Whether you are interested in studying Ephesians for the purpose of teaching it to small groups or for your own personal study, we believe you will find this series helpful.
Basic Premises for Studying Scripture
- God is worth knowing
- His Word is worth learning and obeying
- Because God is worth knowing and His Word is worth learning, we will follow a proven method of knowing Him and learning His Word.
- We will use the I – M – D – I method of Bible study:
- Inductive – Methodical – Direct – Independent
- Inductive study – “logical, objective, impartial reasoning” … examining specifics of Scripture before reaching conclusions
- Methodical study – “a way or path of transit” (Greek – methodos) … focused on taking the proper path to gaining knowledge about God
- Direct study – “relying on Scripture as the primary tool for learning”
- Independent study – “original thinking combined with Spirit insight”
- Observe (See and Record)
- Question (Ask and Answer)
- Interpret (Determine the Holy Spirit’s Intent)
- Apply (How God’s Truth applies to your life)
Bible Study – The Group Process
We invite you to model the process of observing, asking questions for interpretation, interpreting for meaning, and applying for discipleship for your small group. This process may be new to some of the people in your group, so going through it with them for awhile may help them feel comfortable with how to do it.
One of the biggest mistakes people make in reading the Bible is trying to interpret the meaning of individual verses before observing everything in the verses. Studying in context also helps keep us from making incorrect interpretations. That means starting the observation process at the beginning of each Bible book.

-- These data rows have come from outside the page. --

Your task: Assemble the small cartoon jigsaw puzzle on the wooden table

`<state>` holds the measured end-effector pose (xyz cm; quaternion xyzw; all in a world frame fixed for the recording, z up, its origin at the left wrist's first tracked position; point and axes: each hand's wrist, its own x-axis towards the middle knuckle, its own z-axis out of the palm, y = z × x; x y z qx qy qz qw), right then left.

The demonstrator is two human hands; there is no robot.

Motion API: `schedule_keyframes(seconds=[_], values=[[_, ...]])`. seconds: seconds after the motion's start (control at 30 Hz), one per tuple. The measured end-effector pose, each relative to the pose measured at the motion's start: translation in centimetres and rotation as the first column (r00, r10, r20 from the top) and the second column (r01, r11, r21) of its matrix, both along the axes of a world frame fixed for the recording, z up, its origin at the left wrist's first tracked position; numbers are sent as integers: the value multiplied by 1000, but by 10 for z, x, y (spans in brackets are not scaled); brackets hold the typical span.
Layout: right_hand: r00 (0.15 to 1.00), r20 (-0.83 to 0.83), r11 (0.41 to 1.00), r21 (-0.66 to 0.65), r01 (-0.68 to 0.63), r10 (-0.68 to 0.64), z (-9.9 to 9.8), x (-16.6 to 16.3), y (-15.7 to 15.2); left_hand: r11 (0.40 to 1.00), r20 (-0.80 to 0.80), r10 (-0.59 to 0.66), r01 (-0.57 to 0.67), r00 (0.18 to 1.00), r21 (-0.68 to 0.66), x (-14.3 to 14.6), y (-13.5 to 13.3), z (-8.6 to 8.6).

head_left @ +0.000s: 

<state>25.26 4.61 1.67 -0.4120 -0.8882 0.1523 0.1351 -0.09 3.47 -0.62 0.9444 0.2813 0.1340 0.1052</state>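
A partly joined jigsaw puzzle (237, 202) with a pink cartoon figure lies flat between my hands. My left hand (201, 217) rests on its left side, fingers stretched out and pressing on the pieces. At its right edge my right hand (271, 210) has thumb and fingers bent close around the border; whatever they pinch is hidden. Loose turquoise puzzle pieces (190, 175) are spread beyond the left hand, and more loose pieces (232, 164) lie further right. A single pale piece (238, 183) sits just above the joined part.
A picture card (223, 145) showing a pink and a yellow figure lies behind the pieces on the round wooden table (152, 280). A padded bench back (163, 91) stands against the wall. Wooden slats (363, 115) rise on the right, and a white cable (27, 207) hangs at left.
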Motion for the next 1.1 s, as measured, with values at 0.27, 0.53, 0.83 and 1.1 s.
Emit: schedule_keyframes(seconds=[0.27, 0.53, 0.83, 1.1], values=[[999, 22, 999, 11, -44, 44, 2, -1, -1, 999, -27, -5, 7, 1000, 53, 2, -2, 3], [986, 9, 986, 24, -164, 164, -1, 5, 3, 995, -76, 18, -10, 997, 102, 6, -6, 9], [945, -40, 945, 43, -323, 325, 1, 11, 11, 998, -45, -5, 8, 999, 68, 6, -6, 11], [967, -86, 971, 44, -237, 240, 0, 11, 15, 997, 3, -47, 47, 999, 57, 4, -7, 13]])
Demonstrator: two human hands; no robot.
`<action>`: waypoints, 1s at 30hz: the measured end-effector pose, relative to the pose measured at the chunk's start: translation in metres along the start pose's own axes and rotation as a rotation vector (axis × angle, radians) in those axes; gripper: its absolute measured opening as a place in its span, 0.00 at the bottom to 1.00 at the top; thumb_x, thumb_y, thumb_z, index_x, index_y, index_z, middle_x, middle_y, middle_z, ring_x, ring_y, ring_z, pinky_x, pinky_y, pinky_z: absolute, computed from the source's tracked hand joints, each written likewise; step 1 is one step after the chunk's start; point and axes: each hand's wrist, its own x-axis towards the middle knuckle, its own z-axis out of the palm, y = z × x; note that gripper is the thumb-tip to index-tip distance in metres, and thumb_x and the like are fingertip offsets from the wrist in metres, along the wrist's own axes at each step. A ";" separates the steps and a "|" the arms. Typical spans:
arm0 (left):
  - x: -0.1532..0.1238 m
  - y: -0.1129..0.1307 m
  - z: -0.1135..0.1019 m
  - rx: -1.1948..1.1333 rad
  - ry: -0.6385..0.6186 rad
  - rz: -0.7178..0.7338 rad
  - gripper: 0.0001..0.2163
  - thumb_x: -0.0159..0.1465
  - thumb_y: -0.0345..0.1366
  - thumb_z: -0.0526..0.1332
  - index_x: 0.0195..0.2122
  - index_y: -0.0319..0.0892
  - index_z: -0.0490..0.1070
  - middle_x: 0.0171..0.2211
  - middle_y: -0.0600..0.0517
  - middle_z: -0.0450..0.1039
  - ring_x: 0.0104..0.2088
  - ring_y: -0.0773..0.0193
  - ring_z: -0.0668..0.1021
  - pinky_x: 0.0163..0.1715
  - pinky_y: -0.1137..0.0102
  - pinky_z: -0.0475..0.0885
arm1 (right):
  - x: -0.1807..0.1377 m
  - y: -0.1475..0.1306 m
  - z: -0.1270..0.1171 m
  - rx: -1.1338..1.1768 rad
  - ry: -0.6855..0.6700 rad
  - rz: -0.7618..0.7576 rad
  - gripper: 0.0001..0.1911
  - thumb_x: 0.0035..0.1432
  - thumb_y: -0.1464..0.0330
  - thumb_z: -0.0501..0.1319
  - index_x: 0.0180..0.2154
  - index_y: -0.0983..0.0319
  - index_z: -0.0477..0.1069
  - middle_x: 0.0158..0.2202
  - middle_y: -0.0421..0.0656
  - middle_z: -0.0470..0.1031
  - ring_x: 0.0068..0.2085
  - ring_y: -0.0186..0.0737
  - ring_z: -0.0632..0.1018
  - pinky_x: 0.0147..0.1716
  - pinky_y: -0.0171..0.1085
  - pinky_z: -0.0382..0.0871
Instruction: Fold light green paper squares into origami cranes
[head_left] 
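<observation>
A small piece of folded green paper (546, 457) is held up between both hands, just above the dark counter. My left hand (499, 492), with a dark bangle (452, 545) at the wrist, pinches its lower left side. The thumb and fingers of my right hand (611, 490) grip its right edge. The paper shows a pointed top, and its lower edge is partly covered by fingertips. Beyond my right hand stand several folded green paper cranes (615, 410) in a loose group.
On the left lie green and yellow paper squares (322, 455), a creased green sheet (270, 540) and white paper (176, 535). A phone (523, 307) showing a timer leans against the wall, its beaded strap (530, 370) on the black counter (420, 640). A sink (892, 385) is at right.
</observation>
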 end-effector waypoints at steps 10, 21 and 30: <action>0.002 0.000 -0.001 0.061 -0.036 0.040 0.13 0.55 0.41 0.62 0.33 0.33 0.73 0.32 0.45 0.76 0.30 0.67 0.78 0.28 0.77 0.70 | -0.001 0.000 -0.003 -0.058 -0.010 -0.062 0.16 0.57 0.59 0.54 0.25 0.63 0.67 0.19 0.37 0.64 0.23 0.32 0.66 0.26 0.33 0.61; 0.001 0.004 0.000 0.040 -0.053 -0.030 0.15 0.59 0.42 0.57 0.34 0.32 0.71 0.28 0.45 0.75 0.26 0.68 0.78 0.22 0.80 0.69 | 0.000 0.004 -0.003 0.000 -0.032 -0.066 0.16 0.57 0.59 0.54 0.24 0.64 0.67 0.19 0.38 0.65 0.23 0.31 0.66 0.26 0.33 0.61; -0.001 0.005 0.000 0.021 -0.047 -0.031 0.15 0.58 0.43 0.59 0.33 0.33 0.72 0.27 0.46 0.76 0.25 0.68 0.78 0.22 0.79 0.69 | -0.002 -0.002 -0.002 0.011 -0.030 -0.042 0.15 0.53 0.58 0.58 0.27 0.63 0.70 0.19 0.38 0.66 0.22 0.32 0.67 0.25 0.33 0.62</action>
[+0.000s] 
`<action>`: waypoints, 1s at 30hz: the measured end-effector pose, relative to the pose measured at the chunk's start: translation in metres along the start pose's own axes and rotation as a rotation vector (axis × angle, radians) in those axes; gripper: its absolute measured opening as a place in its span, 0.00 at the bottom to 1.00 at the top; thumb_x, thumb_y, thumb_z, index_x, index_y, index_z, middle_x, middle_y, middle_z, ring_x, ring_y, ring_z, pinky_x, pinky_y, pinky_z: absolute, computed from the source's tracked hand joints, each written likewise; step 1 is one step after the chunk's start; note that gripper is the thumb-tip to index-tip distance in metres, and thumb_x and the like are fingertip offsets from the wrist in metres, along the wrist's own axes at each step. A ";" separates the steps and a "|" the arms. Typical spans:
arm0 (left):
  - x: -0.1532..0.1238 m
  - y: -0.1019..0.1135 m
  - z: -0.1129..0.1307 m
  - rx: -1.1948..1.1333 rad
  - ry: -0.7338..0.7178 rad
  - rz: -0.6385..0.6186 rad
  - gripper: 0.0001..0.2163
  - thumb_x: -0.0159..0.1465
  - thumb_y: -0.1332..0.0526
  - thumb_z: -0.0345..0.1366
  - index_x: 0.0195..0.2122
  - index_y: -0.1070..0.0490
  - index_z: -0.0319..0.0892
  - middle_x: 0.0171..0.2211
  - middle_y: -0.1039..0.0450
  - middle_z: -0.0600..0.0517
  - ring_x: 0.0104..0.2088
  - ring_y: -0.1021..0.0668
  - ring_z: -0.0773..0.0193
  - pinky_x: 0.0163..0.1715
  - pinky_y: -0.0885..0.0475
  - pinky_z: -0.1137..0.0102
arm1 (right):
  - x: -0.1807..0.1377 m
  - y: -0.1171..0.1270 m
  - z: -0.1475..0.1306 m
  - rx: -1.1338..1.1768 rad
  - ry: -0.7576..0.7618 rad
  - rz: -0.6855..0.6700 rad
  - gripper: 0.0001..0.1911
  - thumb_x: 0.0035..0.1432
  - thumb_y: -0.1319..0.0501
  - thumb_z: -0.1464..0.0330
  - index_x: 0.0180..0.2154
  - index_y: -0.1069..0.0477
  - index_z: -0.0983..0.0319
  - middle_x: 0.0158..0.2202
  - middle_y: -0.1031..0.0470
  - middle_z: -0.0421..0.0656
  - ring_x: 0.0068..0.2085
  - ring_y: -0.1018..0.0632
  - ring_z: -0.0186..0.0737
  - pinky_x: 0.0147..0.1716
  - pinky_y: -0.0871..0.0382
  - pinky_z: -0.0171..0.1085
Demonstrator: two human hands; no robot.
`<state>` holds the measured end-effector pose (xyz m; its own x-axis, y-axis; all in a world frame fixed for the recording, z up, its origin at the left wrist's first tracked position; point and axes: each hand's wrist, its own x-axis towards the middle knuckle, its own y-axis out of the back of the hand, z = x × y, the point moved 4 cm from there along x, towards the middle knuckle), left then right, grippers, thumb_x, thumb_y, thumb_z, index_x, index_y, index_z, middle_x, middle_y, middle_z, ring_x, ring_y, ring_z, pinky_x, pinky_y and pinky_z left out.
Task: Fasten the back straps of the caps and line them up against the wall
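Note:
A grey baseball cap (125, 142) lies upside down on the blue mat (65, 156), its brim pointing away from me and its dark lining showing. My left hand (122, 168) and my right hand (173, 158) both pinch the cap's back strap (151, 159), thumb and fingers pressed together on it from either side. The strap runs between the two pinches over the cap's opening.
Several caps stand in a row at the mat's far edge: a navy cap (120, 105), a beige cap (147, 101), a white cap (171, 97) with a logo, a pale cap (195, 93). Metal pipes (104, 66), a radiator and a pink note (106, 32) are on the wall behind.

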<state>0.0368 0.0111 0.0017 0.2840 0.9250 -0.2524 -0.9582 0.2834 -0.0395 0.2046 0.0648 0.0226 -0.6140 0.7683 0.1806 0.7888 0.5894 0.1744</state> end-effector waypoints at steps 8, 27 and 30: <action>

The challenge in studying alone or with the group is trying to determine the meaning of passages in the Bible before assuring that we’ve observed everything in the passages and asked every possible question. We carefully answer all of the questions before reaching a conclusion to the meaning.
Read the Scripture and go through each step with your group. You may be able to cover observation,questions, interpretation and application in one meeting, but don’t rush the process. It takes time to see everything in a text, ask good questions, get good answers to those good questions, interpret the meaning of the text and apply the meaning to life. If it takes two or three meetings to do that for each text, that’s fine! The goal is to rightly divide God’s Word, not finish by a certain date.
Observe – Write what you see
“And you He made alive, who were dead in trespasses and sins, in which you once walked according to the course of this world, according to the prince of the power of the air, the spirit who now works in the sons of disobedience, among whom also we all once conducted ourselves in the lusts of our flesh, fulfilling the desires of the flesh and of the mind, and were by nature children of wrath, just as the others.”
Ephesians 1 is a demonstration of God’s great purpose and power in supplying redemption through Christ Jesus. Ephesians 2 is a demonstration of man’s great need for that redemption and how God meets it.
Paul’s theme of the dire spiritual condition of the human race runs as a lengthy thread through Paul’s sermons and letters. By the time Paul wrote Ephesians, he had already written Galatians, 1 & 2 Thessalonians, 1 & 2 Corinthians and Romans. He made it abundantly clear in those letters that the salvation of God was the only hope people have.
The heart of the Gospel is both the desperate need of the sinner and the abundant supply of the Savior. As a person understands how needy they are and how unable they or anyone else are to help them, their hunger for salvation grows. The key to being saved begins with the knowledge that they are lost.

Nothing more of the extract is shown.